The foundation changed its legal form in 1997 to an organisation consisting of the Economy Ministry, ZPS and SZZ. Within NADSME a subsidiary operation was founded in 1994 which was known until 1996 as the Seed Capital Company and is now called the Fund of Funds. This subsidiary body was initially created to administer funds flowing from the Phare programme, one of the three pre-accession instruments financed by the European Union to assist applicant countries.



Economy Ministry State Secretary Martin Chren (SaS) said that the suspicions of financial impropriety do not concern NADSME itself but rather this 100-percent subsidiary company, the Fund of Funds, which is charged with serving as a vehicle for providing risk or venture capital to small and medium-sized enterprises, TASR wrote.

Meanwhile, ZPS has voiced support for the continuation of NADSME and claims that the state is acting with incomplete information or is misinformed.

ZPS head Ján Oravec told The Slovak Spectator that “liquidation of the agency is complete nonsense with which the government could have agreed only out of a lack of knowledge of the facts or based on an imaginary diagnosis of its current status,”

Oravec said that decisions on financial transactions within the Fund of Funds are not made by NADSME but rather by the fund itself based on the structure developed in 2006, adding that this is where the core problem lies.

Oravec explained that there are three risk capital funds within the structure of the agency, two of which are thought to have problems, and these three funds are in the hands of managerial companies which then report to the Fund of Funds. Nevertheless, NADSME is the 100-percent owner of the Fund of Funds, suggesting that the agency should have direct influence on the operation of the funds. The agency’s general director served as the three funds’ authorised representative. But Oravec said the influence ended there.

“How does the decision of the government solve this problem?” Oravec asked. “The answer is unambiguous: it doesn’t in any way. On the contrary, it brings about further problems since with the liquidation of the agency even the feeble linkage that exists with the funds will be destroyed and thus it endangers programmes and finances worth hundreds of millions of euros.”
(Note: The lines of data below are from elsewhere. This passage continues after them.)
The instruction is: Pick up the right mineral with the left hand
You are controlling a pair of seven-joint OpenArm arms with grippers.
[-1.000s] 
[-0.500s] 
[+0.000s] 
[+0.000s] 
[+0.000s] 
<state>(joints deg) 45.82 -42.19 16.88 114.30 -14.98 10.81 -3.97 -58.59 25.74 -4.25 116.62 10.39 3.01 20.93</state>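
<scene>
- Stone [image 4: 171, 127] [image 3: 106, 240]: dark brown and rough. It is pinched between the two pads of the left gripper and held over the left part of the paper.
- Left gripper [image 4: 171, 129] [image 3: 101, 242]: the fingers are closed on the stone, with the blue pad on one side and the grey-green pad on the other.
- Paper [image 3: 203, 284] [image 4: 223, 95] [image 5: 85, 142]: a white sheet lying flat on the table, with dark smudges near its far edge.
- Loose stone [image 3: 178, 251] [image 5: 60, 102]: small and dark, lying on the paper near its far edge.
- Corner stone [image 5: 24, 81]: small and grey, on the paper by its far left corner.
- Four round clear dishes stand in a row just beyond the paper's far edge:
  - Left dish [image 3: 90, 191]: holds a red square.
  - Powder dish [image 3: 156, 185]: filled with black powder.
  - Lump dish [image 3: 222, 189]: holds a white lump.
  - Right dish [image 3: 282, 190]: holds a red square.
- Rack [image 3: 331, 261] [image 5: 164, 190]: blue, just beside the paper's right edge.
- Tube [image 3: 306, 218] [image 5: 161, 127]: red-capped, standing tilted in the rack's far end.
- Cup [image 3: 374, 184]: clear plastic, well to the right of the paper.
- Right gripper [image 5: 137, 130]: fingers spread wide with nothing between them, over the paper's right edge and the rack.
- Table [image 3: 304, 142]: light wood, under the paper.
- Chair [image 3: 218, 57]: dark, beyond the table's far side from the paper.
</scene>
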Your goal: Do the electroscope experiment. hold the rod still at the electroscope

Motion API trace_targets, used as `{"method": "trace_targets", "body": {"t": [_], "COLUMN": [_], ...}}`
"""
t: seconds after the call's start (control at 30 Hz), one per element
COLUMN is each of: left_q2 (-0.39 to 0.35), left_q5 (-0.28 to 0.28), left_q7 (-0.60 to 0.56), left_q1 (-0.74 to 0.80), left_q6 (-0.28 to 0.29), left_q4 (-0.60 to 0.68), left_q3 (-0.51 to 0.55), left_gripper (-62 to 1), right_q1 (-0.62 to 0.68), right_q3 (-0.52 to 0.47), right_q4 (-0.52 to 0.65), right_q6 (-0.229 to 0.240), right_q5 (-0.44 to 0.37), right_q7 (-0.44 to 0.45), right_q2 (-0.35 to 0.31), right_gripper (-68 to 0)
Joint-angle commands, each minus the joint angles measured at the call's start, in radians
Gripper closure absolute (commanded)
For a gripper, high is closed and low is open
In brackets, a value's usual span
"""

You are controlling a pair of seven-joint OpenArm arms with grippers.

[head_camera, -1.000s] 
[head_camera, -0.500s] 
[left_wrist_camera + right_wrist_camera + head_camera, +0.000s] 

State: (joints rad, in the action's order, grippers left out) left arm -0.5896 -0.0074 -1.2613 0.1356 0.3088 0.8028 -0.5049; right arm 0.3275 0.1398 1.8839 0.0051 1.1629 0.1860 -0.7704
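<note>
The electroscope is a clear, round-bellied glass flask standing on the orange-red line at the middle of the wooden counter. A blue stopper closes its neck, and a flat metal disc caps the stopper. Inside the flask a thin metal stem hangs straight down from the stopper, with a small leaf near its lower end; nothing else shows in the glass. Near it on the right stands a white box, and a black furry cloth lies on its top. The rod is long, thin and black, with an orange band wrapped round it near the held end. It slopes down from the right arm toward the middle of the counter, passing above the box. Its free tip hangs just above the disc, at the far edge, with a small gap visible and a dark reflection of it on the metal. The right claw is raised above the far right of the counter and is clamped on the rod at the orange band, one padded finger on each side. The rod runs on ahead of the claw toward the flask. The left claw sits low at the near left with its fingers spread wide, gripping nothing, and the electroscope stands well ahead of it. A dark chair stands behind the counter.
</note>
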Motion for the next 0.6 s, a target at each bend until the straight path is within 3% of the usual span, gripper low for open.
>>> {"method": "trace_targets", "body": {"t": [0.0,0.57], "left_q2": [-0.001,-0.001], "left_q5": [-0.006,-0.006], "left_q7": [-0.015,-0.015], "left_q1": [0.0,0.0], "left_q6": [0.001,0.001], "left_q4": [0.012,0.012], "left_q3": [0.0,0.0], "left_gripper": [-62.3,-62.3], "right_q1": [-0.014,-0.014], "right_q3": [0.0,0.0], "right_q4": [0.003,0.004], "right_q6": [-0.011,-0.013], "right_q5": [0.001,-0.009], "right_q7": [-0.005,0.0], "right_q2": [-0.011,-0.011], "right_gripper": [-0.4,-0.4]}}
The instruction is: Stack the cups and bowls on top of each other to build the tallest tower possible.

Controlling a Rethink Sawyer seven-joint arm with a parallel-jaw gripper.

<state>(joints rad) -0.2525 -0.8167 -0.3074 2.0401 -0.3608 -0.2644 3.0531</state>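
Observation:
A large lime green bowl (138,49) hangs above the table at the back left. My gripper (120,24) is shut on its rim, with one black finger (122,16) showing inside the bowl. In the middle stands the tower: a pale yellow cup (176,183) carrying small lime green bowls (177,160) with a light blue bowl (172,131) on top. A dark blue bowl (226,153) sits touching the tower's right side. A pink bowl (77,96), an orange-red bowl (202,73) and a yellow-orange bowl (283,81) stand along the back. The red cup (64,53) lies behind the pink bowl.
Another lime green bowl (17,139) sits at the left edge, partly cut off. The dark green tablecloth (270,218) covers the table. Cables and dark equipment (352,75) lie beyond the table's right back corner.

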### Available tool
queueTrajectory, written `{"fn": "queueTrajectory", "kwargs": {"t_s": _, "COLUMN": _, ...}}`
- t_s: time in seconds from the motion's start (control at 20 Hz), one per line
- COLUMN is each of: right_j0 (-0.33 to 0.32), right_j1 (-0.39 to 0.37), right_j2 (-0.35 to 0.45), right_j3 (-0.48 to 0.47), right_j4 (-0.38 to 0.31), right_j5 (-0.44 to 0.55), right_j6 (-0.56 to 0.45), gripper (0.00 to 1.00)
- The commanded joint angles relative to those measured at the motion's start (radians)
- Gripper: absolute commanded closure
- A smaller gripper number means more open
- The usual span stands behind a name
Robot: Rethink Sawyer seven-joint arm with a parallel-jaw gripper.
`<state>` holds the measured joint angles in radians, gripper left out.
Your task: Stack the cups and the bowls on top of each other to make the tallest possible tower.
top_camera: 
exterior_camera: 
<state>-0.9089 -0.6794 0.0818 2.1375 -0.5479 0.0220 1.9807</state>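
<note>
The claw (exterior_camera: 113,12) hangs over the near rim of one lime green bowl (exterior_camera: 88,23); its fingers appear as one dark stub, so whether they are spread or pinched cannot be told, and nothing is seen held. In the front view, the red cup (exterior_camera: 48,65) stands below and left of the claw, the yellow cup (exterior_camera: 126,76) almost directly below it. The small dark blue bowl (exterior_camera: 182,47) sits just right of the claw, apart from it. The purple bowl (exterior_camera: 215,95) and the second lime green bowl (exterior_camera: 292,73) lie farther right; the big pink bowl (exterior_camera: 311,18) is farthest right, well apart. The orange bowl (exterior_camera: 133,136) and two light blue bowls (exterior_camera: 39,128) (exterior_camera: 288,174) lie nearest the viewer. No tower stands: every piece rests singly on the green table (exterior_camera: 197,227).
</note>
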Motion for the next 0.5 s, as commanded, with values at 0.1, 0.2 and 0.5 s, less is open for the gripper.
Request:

Oravec, who is also the head of the Hayek Foundation, which has been embroiled in controversy over state contracts awarded to an affiliated organisation, Hayek Consulting, claims that the government’s decision unfairly affects employees of the agency and members of its bodies who are not responsible for the current state of affairs.

“The decision liquidates an institution which over 17 years has justified its existence and thus it harms small and medium-sized businesses in Slovakia,” Oravec told The Slovak Spectator.



NADSME was the institution that signed the much-debated state contract with Hayek Consulting worth €8,100 which has led to question marks being placed over the ministerial careers of State Secretary Chren and Transport Ministry State Secretary Ivan Švejna (Most-Híd) since the two individuals were co-owners of the private consulting firm before, and possibly after, taking their government positions.

Oravec told The Slovak Spectator that the government should try to gain a complete picture of the existing funds and make a realistic assessment of the funds’ portfolios along with a detailed review by lawyers of the management contracts of the funds. Then, if the information proves that management of the funds was flawed, remedial agreements should be sought with the managerial companies on future administration.

Oravec added that everything now probably depends only on the goodwill of the people who control the managerial companies.